Properly stained and sealed oak wood retains shades of its original color. Red oak takes on a pinkish hue, while white oak appears blond. Discoloration, however, occurs for a variety of reasons. Improperly prepared polyurethane, for example, as well as improperly prepped wood, leads to imperfect, streaked wood beams or panels. Thick coats of polyurethane may also result in a white and opaque appearance.
Polyurethane is a synthetic finish. Unlike stains, that penetrate porous surfaces, finishes remain on the wood's surface where they provide a glossy layer. The glossy layer is transparent but can slightly darken the wood's appearance. Determine the amount of color change the wood may undergo after polyurethane application by brushing denatured alcohol over the wood's bare surface. The resulting damp appearance will be similar to the wood's shade after the polyurethane application.
Oak wood may appear white after the polyurethane application if the finish is applied too thickly, if bubbles are present in the finish or if debris has contaminated the surface of the wood. Avoid these problems by, first, prepping the wood's surface. Wipe the surface with a tack cloth to remove any dust. Vacuuming the surface is also effective. If your work area is full of dust or wood shavings, apply polyurethane in a different room with clean surfaces. Polyurethane should not be used straight out of the can. Instead, pour a small amount of polyurethane into a clean container, and protect the remaining mixture from dust by covering the original container. Replenish the secondary can as needed. Some brands require stirring prior to application. Follow the manufacturer's specific instructions. A clean surface and a uniform mixture help ensure the wood's coloring isn't compromised.

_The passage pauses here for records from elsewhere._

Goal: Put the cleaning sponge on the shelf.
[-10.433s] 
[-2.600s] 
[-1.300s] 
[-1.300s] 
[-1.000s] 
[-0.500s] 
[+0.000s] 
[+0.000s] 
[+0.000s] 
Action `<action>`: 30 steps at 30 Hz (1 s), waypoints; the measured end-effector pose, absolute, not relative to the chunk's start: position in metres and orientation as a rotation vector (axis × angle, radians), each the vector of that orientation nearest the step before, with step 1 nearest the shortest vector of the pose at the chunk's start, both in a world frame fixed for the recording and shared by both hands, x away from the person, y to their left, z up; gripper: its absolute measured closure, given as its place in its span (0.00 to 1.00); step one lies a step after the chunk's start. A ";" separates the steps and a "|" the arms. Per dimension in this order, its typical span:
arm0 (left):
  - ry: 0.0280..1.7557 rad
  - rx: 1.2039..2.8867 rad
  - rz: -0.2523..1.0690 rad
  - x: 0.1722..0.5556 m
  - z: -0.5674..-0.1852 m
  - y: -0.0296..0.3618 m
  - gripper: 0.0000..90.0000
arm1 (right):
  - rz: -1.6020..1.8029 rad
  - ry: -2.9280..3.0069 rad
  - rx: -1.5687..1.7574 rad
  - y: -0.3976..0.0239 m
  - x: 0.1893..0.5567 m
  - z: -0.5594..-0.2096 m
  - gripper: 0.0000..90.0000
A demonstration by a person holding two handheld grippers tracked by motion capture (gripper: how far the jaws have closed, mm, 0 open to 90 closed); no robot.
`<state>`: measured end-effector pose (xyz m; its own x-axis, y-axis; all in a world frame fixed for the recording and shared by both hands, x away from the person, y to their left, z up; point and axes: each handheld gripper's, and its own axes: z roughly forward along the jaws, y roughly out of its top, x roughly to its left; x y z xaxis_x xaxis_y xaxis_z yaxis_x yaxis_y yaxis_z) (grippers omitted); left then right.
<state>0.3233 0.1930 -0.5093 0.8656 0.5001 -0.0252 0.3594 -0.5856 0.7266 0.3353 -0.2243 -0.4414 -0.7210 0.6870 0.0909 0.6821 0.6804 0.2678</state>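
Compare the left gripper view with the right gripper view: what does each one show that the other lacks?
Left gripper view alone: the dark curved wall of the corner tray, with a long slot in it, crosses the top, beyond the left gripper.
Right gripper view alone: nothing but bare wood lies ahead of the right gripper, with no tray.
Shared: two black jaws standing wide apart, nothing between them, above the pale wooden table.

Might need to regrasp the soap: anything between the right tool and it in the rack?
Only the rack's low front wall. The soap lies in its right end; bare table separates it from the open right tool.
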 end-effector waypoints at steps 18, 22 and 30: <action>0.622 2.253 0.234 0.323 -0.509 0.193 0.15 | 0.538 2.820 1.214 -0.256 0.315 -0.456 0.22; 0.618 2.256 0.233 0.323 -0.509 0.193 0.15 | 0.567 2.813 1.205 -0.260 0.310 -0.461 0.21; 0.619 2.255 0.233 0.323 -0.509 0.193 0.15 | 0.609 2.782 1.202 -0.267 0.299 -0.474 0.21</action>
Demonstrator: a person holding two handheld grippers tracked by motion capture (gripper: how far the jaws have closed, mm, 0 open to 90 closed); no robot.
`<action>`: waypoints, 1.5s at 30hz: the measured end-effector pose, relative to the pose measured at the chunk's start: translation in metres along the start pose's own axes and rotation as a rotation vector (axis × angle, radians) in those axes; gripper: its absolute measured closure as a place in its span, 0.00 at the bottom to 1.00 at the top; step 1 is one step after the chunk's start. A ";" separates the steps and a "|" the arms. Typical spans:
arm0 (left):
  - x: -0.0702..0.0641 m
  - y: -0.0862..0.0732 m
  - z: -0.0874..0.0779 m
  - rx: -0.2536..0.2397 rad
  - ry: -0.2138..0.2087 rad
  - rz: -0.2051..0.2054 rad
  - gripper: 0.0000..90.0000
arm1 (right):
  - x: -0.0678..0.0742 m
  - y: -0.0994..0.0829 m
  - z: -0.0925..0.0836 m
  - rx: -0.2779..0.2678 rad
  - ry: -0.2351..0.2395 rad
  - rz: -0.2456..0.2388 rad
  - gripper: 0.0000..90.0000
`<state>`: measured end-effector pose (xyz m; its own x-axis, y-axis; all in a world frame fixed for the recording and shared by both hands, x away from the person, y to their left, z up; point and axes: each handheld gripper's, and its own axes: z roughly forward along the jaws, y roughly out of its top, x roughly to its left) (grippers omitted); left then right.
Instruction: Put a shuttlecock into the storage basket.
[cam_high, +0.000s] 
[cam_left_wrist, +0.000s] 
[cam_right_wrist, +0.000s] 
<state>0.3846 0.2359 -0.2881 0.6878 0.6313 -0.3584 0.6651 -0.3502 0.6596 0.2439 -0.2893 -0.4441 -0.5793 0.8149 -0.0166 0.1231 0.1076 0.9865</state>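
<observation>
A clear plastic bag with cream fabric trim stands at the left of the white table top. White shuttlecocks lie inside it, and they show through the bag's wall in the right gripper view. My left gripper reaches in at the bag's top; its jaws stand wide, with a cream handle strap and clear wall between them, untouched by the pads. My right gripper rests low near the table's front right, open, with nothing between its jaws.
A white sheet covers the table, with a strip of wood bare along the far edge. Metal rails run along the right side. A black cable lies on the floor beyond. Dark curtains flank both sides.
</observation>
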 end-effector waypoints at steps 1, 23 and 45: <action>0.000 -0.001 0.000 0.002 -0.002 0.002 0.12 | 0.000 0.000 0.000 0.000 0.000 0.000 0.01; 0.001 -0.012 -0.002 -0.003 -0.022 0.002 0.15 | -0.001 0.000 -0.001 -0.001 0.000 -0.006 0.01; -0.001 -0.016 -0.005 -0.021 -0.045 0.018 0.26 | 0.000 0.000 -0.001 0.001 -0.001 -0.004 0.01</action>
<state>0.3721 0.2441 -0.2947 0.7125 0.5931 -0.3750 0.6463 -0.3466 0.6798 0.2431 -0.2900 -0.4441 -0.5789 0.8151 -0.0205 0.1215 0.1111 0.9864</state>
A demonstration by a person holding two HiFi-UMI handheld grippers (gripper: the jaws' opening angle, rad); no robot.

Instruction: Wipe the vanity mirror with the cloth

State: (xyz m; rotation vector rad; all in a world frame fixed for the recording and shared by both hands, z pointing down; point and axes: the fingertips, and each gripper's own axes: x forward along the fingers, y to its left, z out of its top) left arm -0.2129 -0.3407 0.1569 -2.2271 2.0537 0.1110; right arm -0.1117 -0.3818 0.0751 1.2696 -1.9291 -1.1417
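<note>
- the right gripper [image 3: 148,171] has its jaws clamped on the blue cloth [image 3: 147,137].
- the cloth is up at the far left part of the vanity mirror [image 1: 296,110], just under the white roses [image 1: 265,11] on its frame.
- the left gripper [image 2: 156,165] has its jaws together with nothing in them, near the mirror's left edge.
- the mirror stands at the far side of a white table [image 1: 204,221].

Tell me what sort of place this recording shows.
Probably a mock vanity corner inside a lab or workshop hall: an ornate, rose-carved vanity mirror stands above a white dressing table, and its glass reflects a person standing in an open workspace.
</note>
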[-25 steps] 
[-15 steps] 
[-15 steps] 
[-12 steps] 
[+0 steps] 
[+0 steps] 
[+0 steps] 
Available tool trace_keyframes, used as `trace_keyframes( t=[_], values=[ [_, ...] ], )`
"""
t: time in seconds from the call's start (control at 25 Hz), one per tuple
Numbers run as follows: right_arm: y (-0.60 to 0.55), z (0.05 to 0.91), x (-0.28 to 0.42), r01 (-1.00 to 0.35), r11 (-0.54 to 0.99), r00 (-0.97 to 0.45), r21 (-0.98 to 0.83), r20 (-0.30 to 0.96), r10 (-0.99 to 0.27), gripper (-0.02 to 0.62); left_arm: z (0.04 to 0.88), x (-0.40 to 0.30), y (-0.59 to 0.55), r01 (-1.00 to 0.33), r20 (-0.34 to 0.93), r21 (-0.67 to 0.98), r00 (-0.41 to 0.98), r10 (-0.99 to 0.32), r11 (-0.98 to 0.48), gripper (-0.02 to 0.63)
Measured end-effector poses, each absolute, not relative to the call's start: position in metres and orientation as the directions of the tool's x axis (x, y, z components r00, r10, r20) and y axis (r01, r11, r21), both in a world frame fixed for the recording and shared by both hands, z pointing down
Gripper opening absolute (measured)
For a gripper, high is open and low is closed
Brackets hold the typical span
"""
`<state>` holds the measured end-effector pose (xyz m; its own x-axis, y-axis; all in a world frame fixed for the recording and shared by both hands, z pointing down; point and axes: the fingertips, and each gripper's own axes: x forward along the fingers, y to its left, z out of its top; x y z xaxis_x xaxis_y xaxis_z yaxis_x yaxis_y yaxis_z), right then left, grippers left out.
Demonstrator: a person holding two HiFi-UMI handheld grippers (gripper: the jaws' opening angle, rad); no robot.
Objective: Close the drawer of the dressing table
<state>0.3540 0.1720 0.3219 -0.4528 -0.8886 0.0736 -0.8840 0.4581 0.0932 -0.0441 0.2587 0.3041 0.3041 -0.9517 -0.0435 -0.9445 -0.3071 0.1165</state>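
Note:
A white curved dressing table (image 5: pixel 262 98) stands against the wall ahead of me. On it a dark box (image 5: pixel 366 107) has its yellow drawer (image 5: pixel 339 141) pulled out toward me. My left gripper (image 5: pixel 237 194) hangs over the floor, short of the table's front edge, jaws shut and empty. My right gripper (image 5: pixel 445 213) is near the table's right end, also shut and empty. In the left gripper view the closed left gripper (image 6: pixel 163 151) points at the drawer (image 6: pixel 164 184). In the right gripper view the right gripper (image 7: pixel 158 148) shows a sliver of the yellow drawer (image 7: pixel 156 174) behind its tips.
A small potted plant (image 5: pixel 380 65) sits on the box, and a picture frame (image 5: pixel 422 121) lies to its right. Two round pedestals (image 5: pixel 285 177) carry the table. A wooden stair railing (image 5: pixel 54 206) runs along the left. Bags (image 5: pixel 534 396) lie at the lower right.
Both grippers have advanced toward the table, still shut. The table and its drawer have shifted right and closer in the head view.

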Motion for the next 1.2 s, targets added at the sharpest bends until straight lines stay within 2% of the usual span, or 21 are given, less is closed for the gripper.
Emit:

Avoid thick applications and cloudy finishes by using only the tip of a clean brush. Only use the upper one-third of the brush. This diminishes the risk of introducing air bubbles into the finish mixture. When air bubbles dry, they appear as whitish dents on the wood's surface. Dip the brush into the polyurethane and apply in quick, smooth strokes with the wood's grain. Immediately after the first coat is applied, apply the second coat across the grain. The final coat is light and once more with the grain. Allow the finish to dry. Applying the finish both with and across the wood's grain prevents polyurethane buildup, and results in a clear, glassy, protective coat.
Other factors, such as humidity, heat and cold, also affect polyurethane's appearance. A controlled 70-degree F, low-humidity environment is the optimum climate for polyurethane application.